[The task]
Please return every line from the entries that has the string "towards" in it.

[Records for the exercise]
★ ★ ★
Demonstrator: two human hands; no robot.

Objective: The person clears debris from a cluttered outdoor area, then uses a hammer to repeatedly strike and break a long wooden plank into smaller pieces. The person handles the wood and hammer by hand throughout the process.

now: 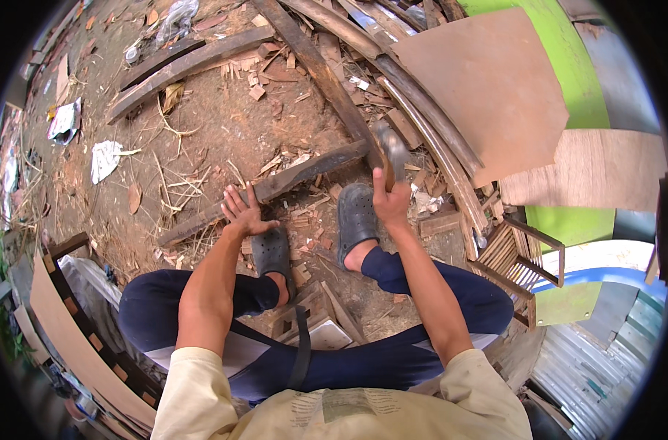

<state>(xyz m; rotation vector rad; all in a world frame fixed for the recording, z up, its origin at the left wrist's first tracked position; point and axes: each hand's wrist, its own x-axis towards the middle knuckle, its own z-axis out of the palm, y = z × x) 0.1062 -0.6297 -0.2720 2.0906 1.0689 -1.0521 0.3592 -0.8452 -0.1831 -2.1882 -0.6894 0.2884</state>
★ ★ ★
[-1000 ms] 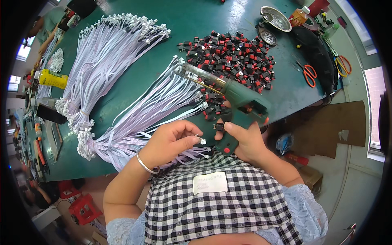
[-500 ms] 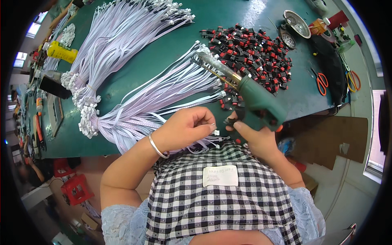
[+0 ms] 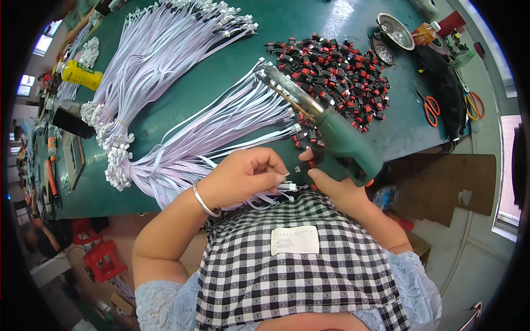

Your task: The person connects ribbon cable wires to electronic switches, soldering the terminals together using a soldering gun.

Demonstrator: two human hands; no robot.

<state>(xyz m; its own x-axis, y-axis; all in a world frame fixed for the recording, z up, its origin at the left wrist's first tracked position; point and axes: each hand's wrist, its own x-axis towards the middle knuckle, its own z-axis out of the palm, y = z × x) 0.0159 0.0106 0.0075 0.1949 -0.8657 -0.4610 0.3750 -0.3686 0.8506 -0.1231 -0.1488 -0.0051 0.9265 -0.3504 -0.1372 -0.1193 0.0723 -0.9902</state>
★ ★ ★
[Answer box]
<state>(xyz m; rotation vector rad; all in a world frame fixed for the recording, z up, its origin at the left wrist's first tracked position; point and axes: each hand's wrist, its own x-axis towards the middle knuckle, its own z-axis out of the palm, y = z × x) 0.1062 -0.6297 -0.2720 2.0906 1.0689 -1.0521 0.3592 -0.8452 -0.1831 -2.1882 -0.6894 0.2884</state>
<state>(xyz m; its own x-axis, y-axis; all in a world frame fixed for the recording, z up, its origin at the left wrist's first tracked position; point and axes: each hand's wrist, its own x-axis towards the middle knuckle, its own z-axis out of the palm, y = z × x) 0.0159 0.0106 0.0075 0.1949 -0.8657 -0.4610 0.3750 -0.3686 0.8506 -0.1231 -0.1488 -0.0051 0.9265 -0.3504 -0.1372 -0.1193 0.0723 -0.9902</state>

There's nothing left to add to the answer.